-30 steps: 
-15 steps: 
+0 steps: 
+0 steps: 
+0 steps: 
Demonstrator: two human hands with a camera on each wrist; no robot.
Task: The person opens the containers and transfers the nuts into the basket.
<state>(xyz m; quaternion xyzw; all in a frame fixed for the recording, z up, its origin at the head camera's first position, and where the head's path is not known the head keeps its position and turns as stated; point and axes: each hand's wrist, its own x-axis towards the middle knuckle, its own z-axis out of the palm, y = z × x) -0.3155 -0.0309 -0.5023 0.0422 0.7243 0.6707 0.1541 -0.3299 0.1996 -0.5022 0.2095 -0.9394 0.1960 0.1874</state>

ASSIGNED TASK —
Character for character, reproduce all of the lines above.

THE COMPLETED TASK —
-30 steps: 
-15 steps: 
+0 steps: 
+0 steps: 
+0 steps: 
Demonstrator: two human hands with a camera on each wrist; no robot.
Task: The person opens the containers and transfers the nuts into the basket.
<state>(xyz m; quaternion xyzw; all in a frame fixed for the recording, z up, its origin at the head camera's first position, and where the head's path is not known the head keeps its position and turns as stated; point and axes: each hand's wrist, its own x-axis towards the middle knuckle, its own z-axis out of the palm, y = z × x) -0.3155 -0.0309 -0.5023 0.0422 0.7243 0.6707 0.1541 -0.3299 0.1996 -0.5022 0.2095 -0.9394 0.1960 0.1874</state>

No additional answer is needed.